Tenho o grato prazer e a honra de ter pertencido ao grupo de pessoas que, numa reunião da direcção da LPN, teve a ideia e trabalhou para a instituição deste dia, mas não deixo de ter pena de precisarmos actualmente de um dia para reflectir sobre estas questões. No seio da sociedade em que estava inserida em miúda, e era composta por gente bastante citadina, essa sensibilização ambiental e formação para o uso sustentável dos recursos, fazia, efectivamente, parte integrante da nossa vivência na praia, onde a aprendíamos de pés enfiados na areia...

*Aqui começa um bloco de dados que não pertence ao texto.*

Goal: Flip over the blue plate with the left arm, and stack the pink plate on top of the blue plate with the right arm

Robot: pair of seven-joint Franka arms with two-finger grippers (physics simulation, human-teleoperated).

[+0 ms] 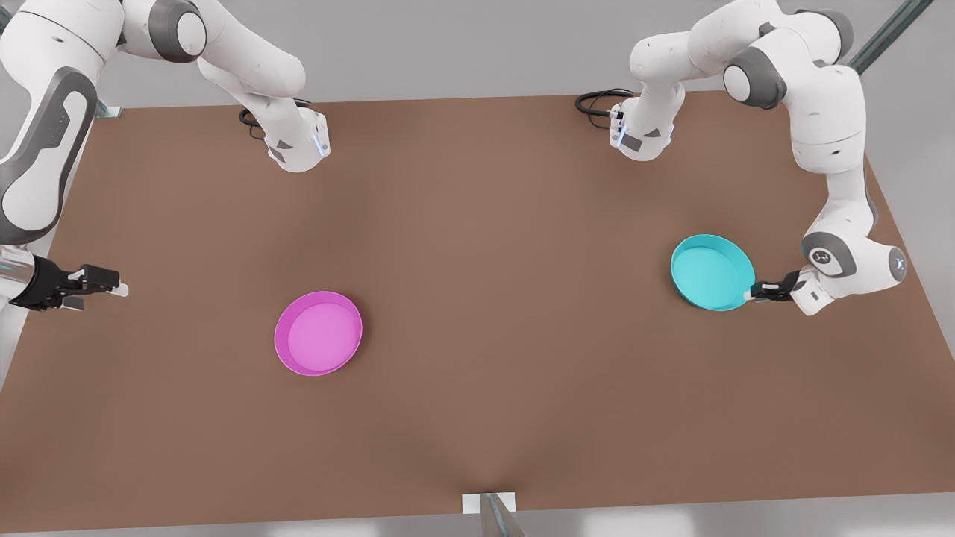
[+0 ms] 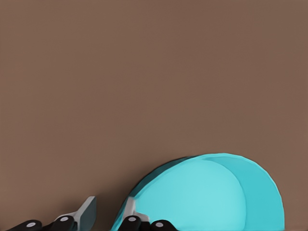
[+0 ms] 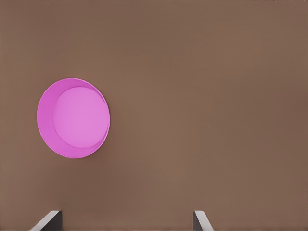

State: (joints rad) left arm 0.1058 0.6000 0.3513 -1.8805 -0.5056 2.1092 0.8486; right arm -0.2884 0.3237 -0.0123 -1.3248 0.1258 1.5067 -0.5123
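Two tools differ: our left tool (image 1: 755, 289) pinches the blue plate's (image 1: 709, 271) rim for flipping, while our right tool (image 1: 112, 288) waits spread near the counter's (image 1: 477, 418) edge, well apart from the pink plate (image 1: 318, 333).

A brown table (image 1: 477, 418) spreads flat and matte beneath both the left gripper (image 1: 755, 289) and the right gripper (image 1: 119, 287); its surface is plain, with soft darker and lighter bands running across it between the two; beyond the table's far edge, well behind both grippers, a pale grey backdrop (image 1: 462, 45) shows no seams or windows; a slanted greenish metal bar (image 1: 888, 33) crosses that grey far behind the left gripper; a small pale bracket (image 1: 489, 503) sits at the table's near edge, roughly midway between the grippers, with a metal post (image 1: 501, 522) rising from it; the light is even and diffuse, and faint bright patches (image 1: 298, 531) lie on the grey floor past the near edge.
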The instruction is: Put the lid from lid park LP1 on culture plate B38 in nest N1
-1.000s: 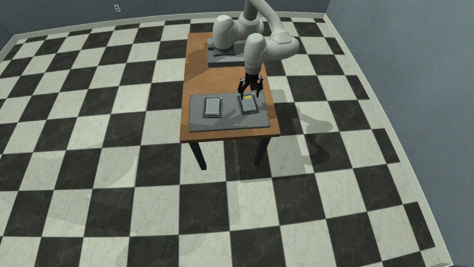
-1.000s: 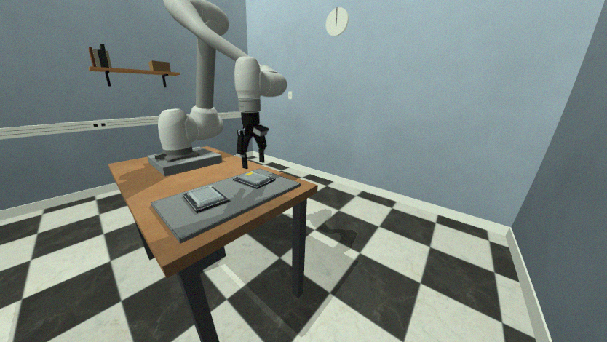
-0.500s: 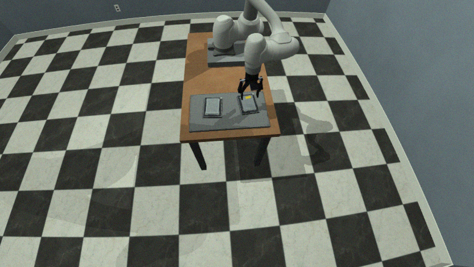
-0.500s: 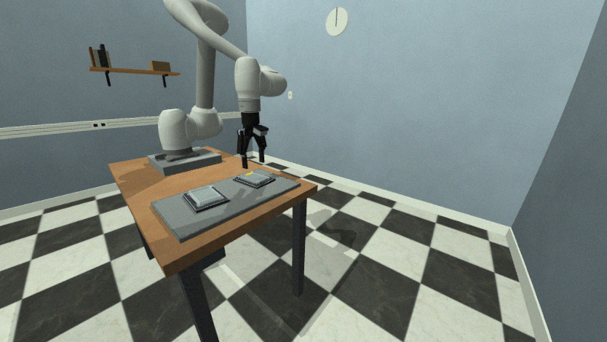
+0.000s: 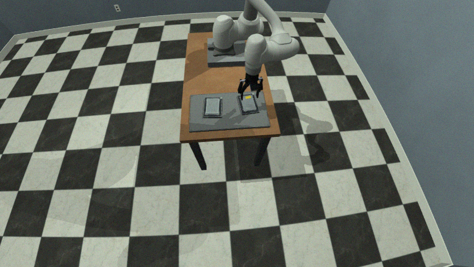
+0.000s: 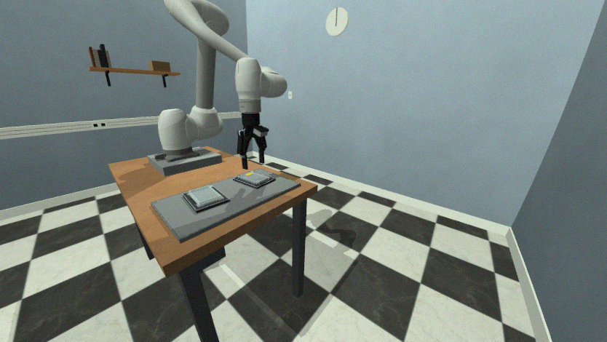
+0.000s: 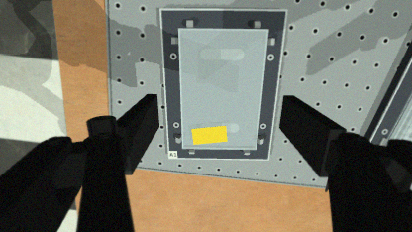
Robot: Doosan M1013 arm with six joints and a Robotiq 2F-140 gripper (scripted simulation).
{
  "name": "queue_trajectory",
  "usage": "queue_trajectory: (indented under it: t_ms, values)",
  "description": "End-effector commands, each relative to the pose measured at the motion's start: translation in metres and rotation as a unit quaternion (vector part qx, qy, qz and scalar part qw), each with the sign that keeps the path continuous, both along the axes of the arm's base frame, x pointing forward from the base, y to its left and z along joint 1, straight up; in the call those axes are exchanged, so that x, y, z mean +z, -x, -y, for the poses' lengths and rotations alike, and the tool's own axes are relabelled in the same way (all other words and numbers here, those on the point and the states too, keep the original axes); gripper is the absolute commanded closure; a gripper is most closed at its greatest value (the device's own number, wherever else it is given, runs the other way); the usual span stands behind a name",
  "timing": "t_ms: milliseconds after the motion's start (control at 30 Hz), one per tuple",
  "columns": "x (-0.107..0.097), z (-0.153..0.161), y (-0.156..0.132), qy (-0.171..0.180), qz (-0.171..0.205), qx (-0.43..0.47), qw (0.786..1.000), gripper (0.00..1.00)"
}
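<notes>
A clear lid (image 7: pixel 219 87) with a yellow label (image 7: pixel 209 134) lies flat in the dark frame of the lid park on the grey perforated deck. It also shows in the top view (image 5: pixel 248 105) and the exterior view (image 6: pixel 254 177). My gripper (image 7: pixel 219 111) hangs above the lid's labelled end, open and empty, one finger on each long side of the park frame. It also shows in the top view (image 5: pixel 250 91) and the exterior view (image 6: pixel 251 158). The culture plate (image 5: pixel 212 106) (image 6: pixel 205 196), with its grid of wells, sits uncovered in its nest at the deck's other end.
The grey deck (image 5: pixel 228 112) lies on a wooden table (image 5: pixel 219 82). The arm's base block (image 5: pixel 225 54) stands at the table's far end. The table edge runs close beside the lid park. A corner of the culture plate's nest shows at the wrist view's right edge (image 7: pixel 396 109).
</notes>
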State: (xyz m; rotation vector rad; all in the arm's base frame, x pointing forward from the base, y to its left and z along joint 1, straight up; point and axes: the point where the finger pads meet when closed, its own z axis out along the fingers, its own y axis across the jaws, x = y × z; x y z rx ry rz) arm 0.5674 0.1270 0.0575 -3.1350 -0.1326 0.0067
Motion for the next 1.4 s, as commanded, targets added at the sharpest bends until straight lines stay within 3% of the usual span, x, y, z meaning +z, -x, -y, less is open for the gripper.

Neste Dia Nacional da Conservação da Natureza, deixo aqui o meu singelo contributo para a conservação da belíssima e deliciosa (para mim, até no nome) condelipa. Se, como eu, não resistir a revirar a areia em busca de condelipas/conquilhas/cadelinhas, contente-se, até ao final de Agosto, com a contemplação da sua diversidade de tamanhos, cores e padrões. A partir de Setembro, se fizer mesmo questão de levar algumas para petiscar em casa, guarde apenas as que tiverem mais de 2,5 centímetros, e só depois de confirmar que é seguro, na página do Instituto Português do Mar e da Atmosfera. Pode também ir tentando fazer alguma sensibilização junto de outros banhistas, como eu tenho arriscado ao longo dos anos, nem sempre com o melhor acolhimento. Pode ser que tenha mais sucesso do que eu. Desejo-lhe muito boa sorte.
Notas:
1) Que eu saiba, só em Lagos e arredores se sabe o que são condelipas, conhecidas no resto do país por conquilhas ou cadelinhas. A origem da palavra estará ligada ao próprio forte da Meia-Praia e ao Conde de Lippe, marechal-general do Exército Português na década de 60 do século XVIII, que, ao que parece, era grande apreciador da iguaria!
2) Resolução do Conselho de Ministros n.º 73/98, de 29 de Junho.